Здесь, как и всегда, дым стоял коромыслом. Сегодня обсуждались политические свершения. Естественно, что больше всех ораторствовала говорящая трибуна. Самостоятельная женщина выражала опасения, голодная говорила "посмотрим", спортсмен твердил "наконец-то, господи, вот что значит необходимость", властьимеющий бестонно и громко заявил "дождались", а сытая женщина привела сытого мужчину и они слушали молча. У больного что-то болело и он кисло махал рукой: "все это слова!" Соответственно природе вели себя остальные, а женщина-фирма подсчитывала что-то в своем блокнотике. Зинаида стреляла глазами и слушала всех очень серьезно. Был здесь и Раджик, он требовал убрать всех старых пердунов с кресел, и многие морщились от его любимого словечка. Он как раз и был нужен Кузьме Бенедиктовичу, который, потоптавшись у двери, поманил сына к себе и стал что-то шептать ему на ухо.
- Вы о чем там, милые мои папочки? - оскорбилась Зинаида. - Как, собственно, вы, Кузьма Бенедиктович, относитесь к происшедшему?
- Отлично! Очень рад! Все так здорово! - отрапортовал он. - Извините, я заберу Раджика.
- Вы собираетесь меняться? - спросила трибуна.
- Или вы будете оставаться в стороне? - продолжил спортсмен.

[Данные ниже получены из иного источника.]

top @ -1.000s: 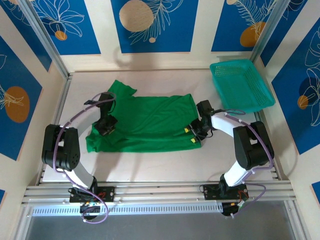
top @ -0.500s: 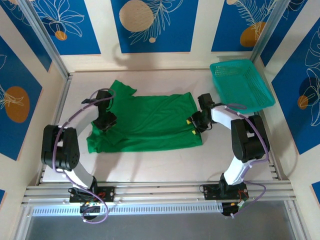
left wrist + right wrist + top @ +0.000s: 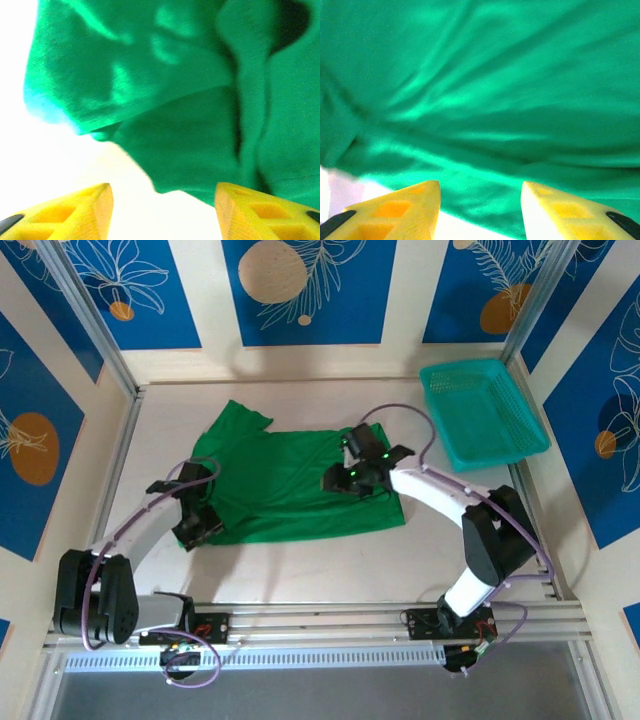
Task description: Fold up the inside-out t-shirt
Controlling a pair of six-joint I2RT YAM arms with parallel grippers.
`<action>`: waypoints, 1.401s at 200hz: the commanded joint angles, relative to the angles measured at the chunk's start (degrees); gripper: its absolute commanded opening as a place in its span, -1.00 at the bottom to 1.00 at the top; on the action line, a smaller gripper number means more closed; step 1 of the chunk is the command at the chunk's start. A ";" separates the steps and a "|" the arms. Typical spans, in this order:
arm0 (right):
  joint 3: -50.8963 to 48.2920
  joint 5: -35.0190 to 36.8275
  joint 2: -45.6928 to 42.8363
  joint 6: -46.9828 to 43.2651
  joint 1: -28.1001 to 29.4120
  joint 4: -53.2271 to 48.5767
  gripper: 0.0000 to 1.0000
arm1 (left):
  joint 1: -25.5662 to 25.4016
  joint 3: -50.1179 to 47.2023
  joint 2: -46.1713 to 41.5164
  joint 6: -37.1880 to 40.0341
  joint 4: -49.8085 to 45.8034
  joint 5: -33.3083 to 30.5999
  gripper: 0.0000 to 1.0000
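The left claw (image 3: 197,527) is seen at the near left corner of the inside-out t-shirt (image 3: 290,490). In the left wrist view this claw (image 3: 162,192) is held moderately apart, nothing is gripped between its two yellow fingers (image 3: 85,212), and pale counter is seen in the gap, with the shirt's hem just beyond. The right claw (image 3: 347,477) is poised over the right half of the shirt. In its own view this claw (image 3: 480,187) is likewise parted to a middling width and no cloth is caught between its yellow fingers (image 3: 405,205). Whether its tips touch the fabric cannot be told.

One t-shirt is counted: soft bright green cloth, wrinkled in long shallow folds, laid flat in the middle of the counter (image 3: 300,570), with a short sleeve pointed toward the far left corner. One basket (image 3: 483,410) is counted at the far right corner: teal plastic mesh, rectangular, shallow. The fingers are shown as hard wedge-shaped pieces with recessed cut-outs, two to each claw.
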 commanded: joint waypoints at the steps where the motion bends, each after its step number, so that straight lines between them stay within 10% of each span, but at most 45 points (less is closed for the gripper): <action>1: -5.86 -6.22 2.56 -3.21 0.45 3.93 -0.11 | 0.62 -1.44 -1.63 -2.01 0.67 -2.45 0.07; 87: -29.49 5.64 -11.90 14.10 2.67 1.17 -0.13 | 1.94 -9.17 0.29 -6.90 -0.53 -14.54 0.04; 134: -8.32 23.14 -12.46 1.45 23.46 -2.29 0.05 | 4.16 -13.12 -8.76 -10.29 -0.07 -15.11 0.16; 191: 16.46 6.89 16.04 -20.71 27.53 12.73 0.25 | 7.29 -11.25 -9.36 -7.43 1.99 -9.28 0.21; 261: 31.80 10.85 32.59 -23.86 29.64 9.34 0.39 | 7.38 -6.66 -5.40 -6.92 6.98 -2.08 0.13; 280: 33.96 14.08 34.25 -24.56 29.50 8.23 0.06 | 7.47 -7.22 -2.93 -6.98 7.24 -3.90 0.02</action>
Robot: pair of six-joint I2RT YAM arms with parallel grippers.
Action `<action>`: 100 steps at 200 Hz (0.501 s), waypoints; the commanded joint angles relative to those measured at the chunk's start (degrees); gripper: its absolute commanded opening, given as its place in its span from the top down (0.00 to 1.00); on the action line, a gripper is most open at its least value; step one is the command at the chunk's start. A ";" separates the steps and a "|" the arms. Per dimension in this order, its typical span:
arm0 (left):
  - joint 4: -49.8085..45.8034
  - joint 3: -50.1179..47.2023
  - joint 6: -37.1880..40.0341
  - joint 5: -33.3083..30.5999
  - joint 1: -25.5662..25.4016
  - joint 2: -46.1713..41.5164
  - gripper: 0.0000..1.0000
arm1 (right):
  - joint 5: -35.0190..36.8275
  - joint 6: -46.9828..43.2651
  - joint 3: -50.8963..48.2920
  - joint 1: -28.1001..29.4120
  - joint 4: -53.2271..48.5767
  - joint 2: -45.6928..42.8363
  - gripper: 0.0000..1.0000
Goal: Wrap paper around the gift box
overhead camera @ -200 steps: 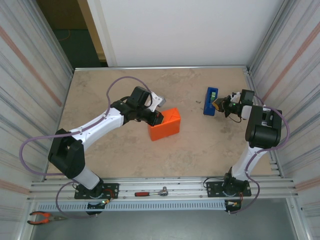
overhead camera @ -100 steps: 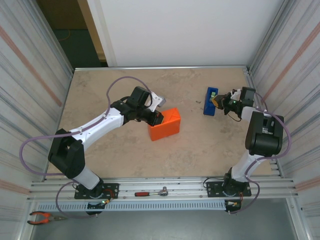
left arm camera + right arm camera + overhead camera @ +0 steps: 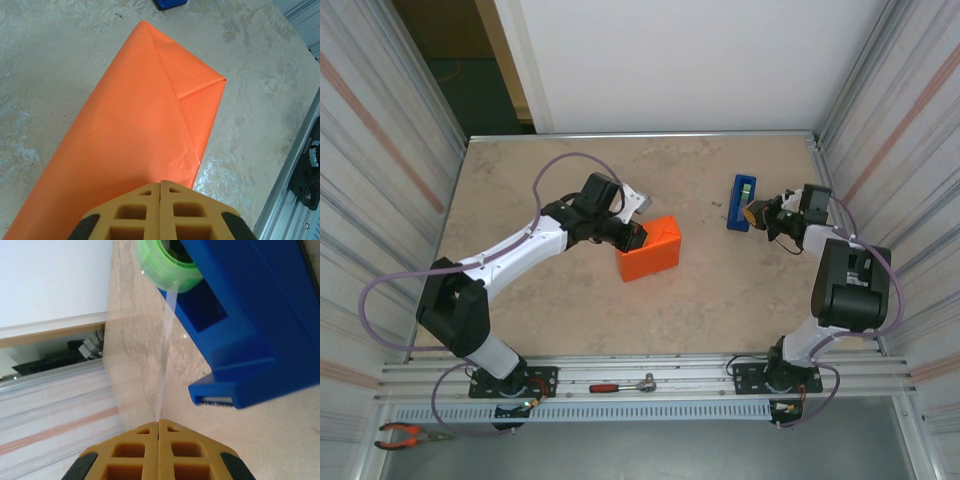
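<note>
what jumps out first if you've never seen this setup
The bright orange paper, already folded into a box shape mid-table, with the left gripper on it, jaws closed. On the right side, the right gripper has its jaws shut on a clear tape strip drawn from the blue dispenser with its green roll.

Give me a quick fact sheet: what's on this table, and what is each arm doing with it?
table: beige, mottled surface
paper: bright orange, folded around a box shape, end flap creased into a triangle
left end effector: fingers shut, at the paper's near edge
tape dispenser: blue, to the right of the parcel
tape roll: green, seated in the dispenser
tape strip: clear, stretched from the roll
right end effector: shut on the strip's free end
likely stage: fetching tape for the folded flap
</note>
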 commanded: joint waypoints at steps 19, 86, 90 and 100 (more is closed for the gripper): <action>-4.47 -2.66 1.14 -1.10 -0.27 3.21 1.00 | 0.72 1.10 -3.28 0.65 -2.10 -3.59 1.00; -4.37 -2.70 1.10 -1.30 -0.35 3.13 1.00 | 1.10 1.10 -6.32 0.55 -1.79 -4.57 1.00; -4.38 -2.72 1.22 -1.34 -0.33 3.13 1.00 | 1.08 1.10 -6.40 0.54 -1.80 -4.65 1.00; -4.35 -2.69 1.23 -1.35 -0.27 3.13 1.00 | 0.97 1.03 -6.75 0.55 -1.69 -4.74 1.00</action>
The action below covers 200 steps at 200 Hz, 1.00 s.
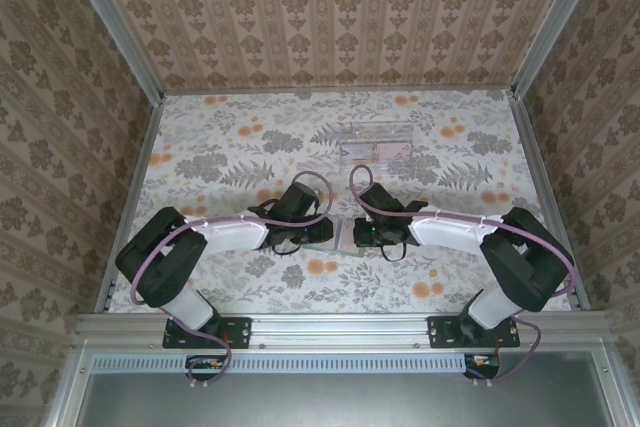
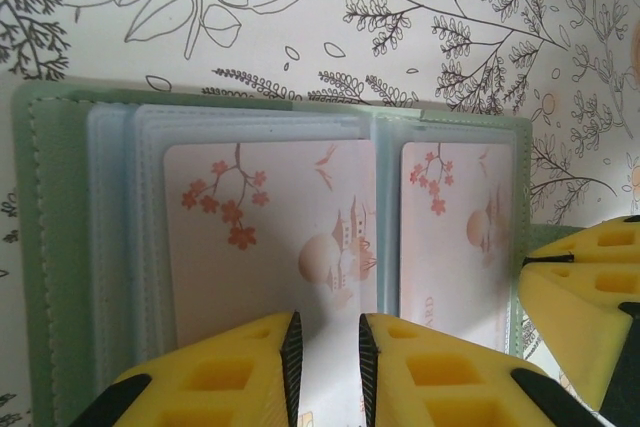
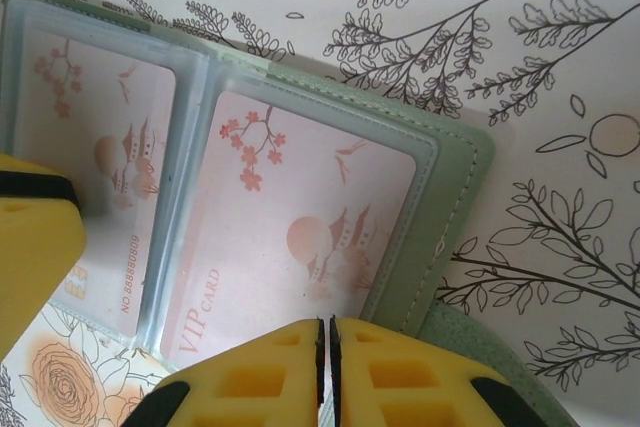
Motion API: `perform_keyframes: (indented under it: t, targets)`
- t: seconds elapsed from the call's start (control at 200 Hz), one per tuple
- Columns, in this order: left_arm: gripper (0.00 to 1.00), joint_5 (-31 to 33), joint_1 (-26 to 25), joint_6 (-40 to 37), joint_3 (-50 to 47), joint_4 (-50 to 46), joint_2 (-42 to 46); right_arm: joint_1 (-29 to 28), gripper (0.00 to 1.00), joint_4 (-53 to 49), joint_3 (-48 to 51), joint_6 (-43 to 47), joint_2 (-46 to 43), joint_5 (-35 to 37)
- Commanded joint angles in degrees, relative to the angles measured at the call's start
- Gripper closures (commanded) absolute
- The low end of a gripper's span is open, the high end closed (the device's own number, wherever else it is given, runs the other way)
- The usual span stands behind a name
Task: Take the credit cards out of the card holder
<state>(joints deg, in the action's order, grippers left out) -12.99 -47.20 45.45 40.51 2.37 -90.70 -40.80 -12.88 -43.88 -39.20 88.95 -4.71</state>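
Observation:
The grey-green card holder [image 2: 45, 247] lies open on the floral cloth, between both grippers in the top view [image 1: 341, 238]. Two pale pink cards sit in its clear sleeves, one on the left page [image 2: 270, 227] and one on the right page [image 2: 455, 237]. In the right wrist view they show again as the left card [image 3: 95, 167] and the right card [image 3: 300, 217]. My left gripper [image 2: 327, 367] hovers slightly open over the left pink card. My right gripper [image 3: 325, 367] is shut at the near edge of the right page. The green and dark grey cards are hidden.
A clear plastic tray [image 1: 378, 142] stands on the table beyond the arms. Each wrist view catches the other gripper's yellow finger, at the right edge [image 2: 580, 297] and at the left edge [image 3: 30, 247]. Patterned walls enclose the table on three sides.

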Motion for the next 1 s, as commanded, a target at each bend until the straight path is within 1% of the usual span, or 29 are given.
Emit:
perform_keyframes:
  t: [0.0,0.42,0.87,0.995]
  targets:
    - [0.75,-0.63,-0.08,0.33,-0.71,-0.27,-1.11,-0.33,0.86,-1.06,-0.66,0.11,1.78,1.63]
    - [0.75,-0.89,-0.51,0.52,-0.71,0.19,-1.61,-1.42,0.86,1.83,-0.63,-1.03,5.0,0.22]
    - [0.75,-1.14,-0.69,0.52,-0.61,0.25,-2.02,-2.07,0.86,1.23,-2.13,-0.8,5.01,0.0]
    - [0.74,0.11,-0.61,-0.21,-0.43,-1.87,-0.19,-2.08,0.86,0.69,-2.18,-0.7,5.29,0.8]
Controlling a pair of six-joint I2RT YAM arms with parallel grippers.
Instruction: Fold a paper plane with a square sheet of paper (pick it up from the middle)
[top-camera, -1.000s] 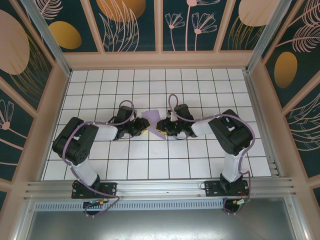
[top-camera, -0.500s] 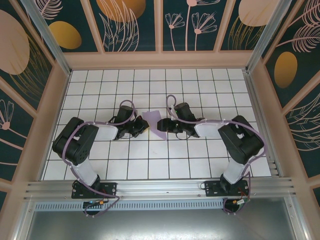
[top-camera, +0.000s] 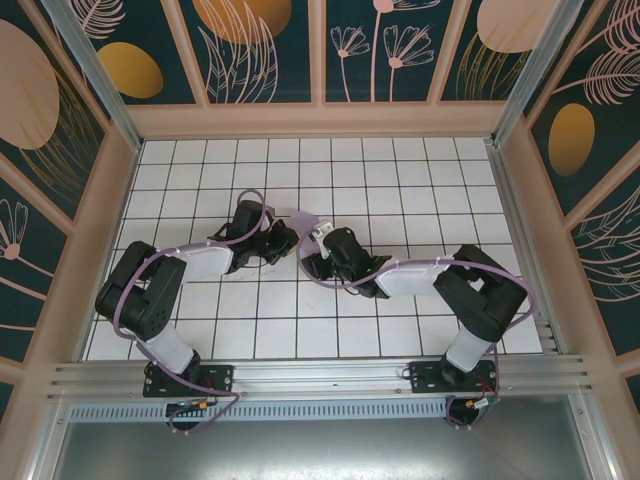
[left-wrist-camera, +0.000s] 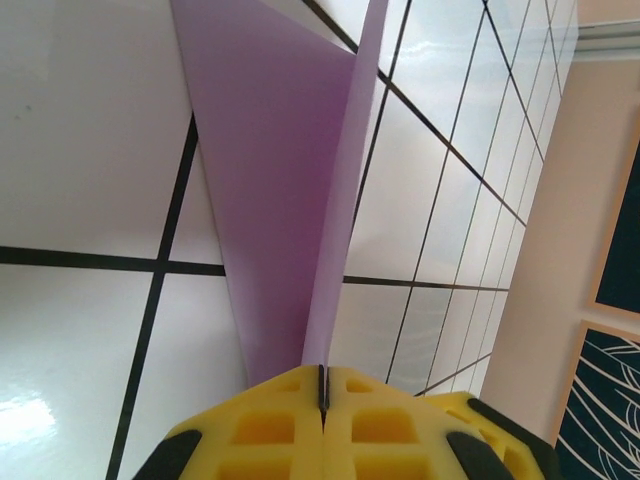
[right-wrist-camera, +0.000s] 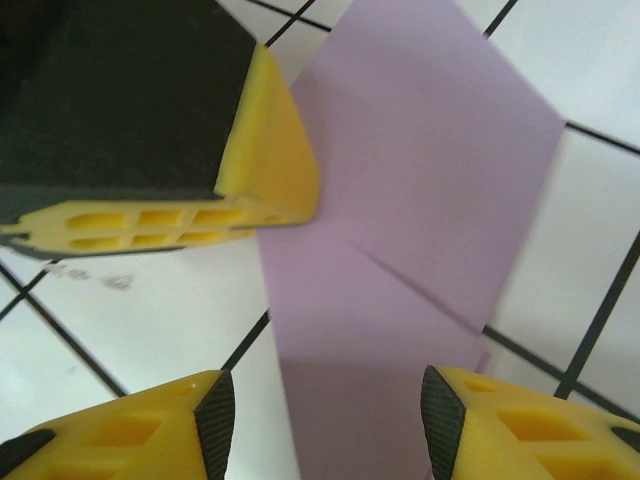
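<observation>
The lavender sheet of paper (top-camera: 303, 219) is folded along a crease and lies on the white tiled floor (top-camera: 400, 190) between my two grippers. In the left wrist view one flap of the paper (left-wrist-camera: 265, 190) stands up on edge, and my left gripper (left-wrist-camera: 322, 378) is shut on that flap's near end. From the right wrist I look down on the creased paper (right-wrist-camera: 420, 180). My right gripper (right-wrist-camera: 330, 420) is open just above it, one finger on each side. A yellow finger of the left gripper (right-wrist-camera: 265, 170) sits at the paper's left edge. From above, the left gripper (top-camera: 286, 242) and the right gripper (top-camera: 311, 258) are close together.
Tiled floor with black grid lines stretches all round the paper. Beige walls (top-camera: 520, 200) with dark floral panels enclose the floor on three sides. An aluminium rail (top-camera: 320, 378) carries both arm bases at the near edge.
My left gripper has closed on the paper and shifted slightly toward the back. My right gripper has opened wider and moved left over the paper, its elbow swinging out to the right.
</observation>
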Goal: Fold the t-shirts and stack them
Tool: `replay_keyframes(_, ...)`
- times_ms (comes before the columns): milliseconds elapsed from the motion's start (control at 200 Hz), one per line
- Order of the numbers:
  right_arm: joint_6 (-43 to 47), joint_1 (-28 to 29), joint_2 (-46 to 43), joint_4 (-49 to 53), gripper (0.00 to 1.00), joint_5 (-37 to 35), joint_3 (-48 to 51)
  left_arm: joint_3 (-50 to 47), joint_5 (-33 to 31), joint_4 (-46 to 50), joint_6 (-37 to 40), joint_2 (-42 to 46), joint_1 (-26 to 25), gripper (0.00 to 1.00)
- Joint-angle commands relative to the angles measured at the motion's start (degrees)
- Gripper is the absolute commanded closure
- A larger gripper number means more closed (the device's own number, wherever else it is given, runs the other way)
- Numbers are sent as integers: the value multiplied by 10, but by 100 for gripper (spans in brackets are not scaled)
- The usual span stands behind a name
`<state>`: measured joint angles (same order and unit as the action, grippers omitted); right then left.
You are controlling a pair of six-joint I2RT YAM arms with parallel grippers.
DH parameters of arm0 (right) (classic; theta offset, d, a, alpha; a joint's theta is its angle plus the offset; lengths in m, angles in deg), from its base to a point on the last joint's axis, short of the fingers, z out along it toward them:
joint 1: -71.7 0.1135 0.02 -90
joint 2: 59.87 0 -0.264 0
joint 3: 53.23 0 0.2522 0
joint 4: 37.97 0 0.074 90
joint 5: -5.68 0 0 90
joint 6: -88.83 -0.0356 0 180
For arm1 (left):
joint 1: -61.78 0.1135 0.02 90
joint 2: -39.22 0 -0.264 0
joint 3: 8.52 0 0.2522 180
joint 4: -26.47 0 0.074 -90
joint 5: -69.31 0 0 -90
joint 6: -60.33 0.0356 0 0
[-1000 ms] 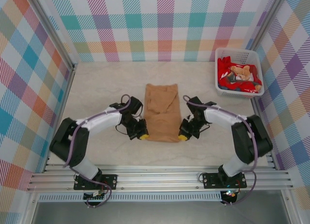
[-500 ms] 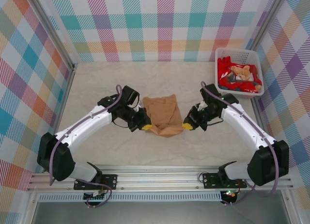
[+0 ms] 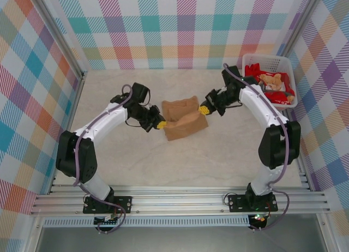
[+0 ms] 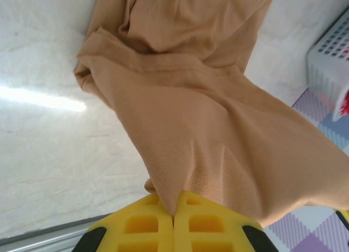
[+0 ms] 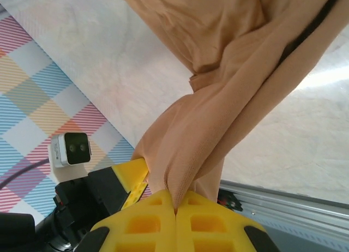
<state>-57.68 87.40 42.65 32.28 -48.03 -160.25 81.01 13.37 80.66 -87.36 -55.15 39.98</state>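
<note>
Left pincer (image 3: 159,124) sits at the left edge of the tan t-shirt (image 3: 182,118), yellow fingertips clamped tight on a pinch of cloth. In the left wrist view the two yellow pads meet with a ridge of tan fabric squeezed between them, and the cloth fans away from there, taut and creased. The shirt is mid-surface (image 3: 136,165), a little toward the far side, as a compact folded bundle with the plain tan side out. Its near part lies on the surface and its upper layer is held between the two arms. The long axis runs roughly left to right from one pincer to the other, skewed so the right end points toward the far right corner and the left end sits nearer the arm bases. Exact collar or hem direction is not readable. Right pincer (image 3: 203,109) grips the shirt's right far corner. In the right wrist view its yellow pads are closed on a bunched twist of tan cloth that rises off the surface. Further right, against the plaid wall (image 3: 322,72), stands a white basket (image 3: 272,58), well apart from the tan shirt. A red t-shirt (image 3: 283,93) is piled inside it, with something tan on top.
</note>
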Motion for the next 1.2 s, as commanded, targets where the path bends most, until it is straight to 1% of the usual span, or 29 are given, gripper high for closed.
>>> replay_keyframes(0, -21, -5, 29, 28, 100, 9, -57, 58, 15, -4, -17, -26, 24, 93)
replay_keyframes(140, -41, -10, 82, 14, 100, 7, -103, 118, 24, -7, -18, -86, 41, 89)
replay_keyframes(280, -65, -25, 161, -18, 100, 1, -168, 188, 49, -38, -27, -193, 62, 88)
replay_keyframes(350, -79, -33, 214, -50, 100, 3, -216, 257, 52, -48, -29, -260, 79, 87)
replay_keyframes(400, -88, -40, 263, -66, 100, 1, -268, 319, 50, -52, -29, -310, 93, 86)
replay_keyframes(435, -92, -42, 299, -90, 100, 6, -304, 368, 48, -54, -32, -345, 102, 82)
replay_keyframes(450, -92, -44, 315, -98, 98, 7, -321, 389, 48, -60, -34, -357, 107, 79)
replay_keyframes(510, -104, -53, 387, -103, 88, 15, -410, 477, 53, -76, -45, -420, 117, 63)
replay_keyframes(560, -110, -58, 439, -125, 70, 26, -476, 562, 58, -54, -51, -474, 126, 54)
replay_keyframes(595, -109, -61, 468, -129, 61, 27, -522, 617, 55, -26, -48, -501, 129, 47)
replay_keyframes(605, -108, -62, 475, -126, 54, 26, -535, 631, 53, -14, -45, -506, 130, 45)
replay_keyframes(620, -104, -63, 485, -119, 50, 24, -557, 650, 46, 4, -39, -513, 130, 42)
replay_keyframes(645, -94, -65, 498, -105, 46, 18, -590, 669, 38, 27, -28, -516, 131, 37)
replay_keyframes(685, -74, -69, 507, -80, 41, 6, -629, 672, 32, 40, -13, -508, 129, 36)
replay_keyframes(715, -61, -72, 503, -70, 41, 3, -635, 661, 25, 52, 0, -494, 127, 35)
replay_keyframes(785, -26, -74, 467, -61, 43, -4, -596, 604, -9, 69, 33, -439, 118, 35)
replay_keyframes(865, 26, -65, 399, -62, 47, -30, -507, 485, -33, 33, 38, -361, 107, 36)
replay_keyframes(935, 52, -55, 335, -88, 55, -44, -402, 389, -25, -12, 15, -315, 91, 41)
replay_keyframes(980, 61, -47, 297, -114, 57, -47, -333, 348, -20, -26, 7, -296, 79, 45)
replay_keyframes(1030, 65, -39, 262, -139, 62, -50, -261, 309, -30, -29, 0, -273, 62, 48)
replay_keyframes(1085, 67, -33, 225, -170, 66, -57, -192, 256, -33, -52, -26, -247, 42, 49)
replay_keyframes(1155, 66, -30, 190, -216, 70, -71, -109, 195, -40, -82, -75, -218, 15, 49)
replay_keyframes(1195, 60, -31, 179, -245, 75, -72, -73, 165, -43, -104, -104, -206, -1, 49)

- Сознание, - сказала женщина-фирма, и Кузьма Бенедиктович сосредоточился, чтобы достойно и мирно ответить, но его выручила Зинаида. Она расхохоталась:
- Чепуха все! Искусство главное, а это все возня!
- Не скажите, - возразила говорящая трибуна. Это было первое категоричное возражение Зинаиде, и оно прозвучало символически. - Вы, Зинаида, в обществе, и общество с вами, творящей, может сделать все, что захочет.
- Да я уже это испытала, - воскликнула Зинаида, и это было правдой: её раз держали в КПЗ за проживание без документов. - Да что такое ваша политика в сравнении с истиной!
- Да, будь другие времена, - в ужасе прошептал властьимеющий, - с вами бы чикаться не стали, и что тогда ваши истины и искусство!
Общество загудело.
- Хмы, - услышал Кузьма Бенедиктович уже в коридоре и удивился, что не приметил человека всегда говорящего "хмы".
Прежде всего, Кузьма Бенедиктович попросил Раджа не задавать вопросов и дать взаймы два рубля. У Раджика оказался рубль. "Не заметит", - махнул рукой Бенедиктович.
Уже стемнело, когда они очутились у дверей мрачного здания.
- Будешь брать за ноги, - предупредил сосредоточенный Кузьма Бенедиктович и толкнул дверь.
Раджик дрожал. Если бы у него имелась пара зубов, то верхний стучал бы о нижний, но зуб у Раджика всего один и потому он дрожал неслышно.